» **Exercise details**: Whenever the word "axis" turns up in a line below, that line should be copied.

» **Supplied data**:
# # # # #

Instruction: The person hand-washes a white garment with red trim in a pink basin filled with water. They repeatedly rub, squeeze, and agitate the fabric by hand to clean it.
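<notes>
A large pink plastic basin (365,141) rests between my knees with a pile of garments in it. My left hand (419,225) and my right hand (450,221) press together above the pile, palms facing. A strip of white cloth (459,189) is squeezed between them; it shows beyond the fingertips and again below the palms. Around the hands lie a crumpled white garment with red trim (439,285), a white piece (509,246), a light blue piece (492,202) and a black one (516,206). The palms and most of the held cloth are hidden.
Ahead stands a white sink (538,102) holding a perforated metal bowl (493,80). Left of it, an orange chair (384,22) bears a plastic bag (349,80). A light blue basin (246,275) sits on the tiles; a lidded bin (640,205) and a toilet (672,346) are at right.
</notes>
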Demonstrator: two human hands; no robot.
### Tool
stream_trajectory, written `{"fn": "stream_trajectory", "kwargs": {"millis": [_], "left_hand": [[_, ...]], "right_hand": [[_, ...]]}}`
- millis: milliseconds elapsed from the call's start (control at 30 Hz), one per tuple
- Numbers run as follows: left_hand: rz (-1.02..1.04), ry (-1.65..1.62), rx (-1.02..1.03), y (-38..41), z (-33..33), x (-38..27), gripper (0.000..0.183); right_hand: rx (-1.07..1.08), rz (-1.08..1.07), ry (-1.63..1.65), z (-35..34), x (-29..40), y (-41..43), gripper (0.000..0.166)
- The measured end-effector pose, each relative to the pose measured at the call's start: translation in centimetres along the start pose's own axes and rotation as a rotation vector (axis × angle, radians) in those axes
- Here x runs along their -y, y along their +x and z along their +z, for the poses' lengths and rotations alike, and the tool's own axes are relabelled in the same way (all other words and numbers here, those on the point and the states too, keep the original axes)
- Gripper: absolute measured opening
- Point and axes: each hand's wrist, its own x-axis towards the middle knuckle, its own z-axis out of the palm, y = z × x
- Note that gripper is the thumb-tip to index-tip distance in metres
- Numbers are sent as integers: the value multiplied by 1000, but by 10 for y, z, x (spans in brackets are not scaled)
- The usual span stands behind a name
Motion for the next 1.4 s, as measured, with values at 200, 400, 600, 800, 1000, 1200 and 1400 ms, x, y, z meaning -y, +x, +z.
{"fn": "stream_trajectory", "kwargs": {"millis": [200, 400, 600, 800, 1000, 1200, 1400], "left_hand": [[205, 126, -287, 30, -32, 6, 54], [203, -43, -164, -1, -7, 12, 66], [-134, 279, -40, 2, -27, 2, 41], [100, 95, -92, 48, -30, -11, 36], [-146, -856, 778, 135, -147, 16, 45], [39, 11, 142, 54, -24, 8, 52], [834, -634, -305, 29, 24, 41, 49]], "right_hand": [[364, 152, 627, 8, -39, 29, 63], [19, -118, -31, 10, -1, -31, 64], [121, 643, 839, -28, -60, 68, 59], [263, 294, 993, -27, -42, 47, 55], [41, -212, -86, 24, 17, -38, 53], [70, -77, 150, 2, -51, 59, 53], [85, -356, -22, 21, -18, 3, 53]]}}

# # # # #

» **Task answer**:
- The measured end-effector pose, each relative to the pose measured at the call's start: translation in centimetres along the start pose's own axes and rotation as a rotation vector (axis × angle, radians) in those axes
- Point and axes: each hand's wrist, its own x-axis towards the middle knuckle, its own z-axis out of the palm, y = z × x

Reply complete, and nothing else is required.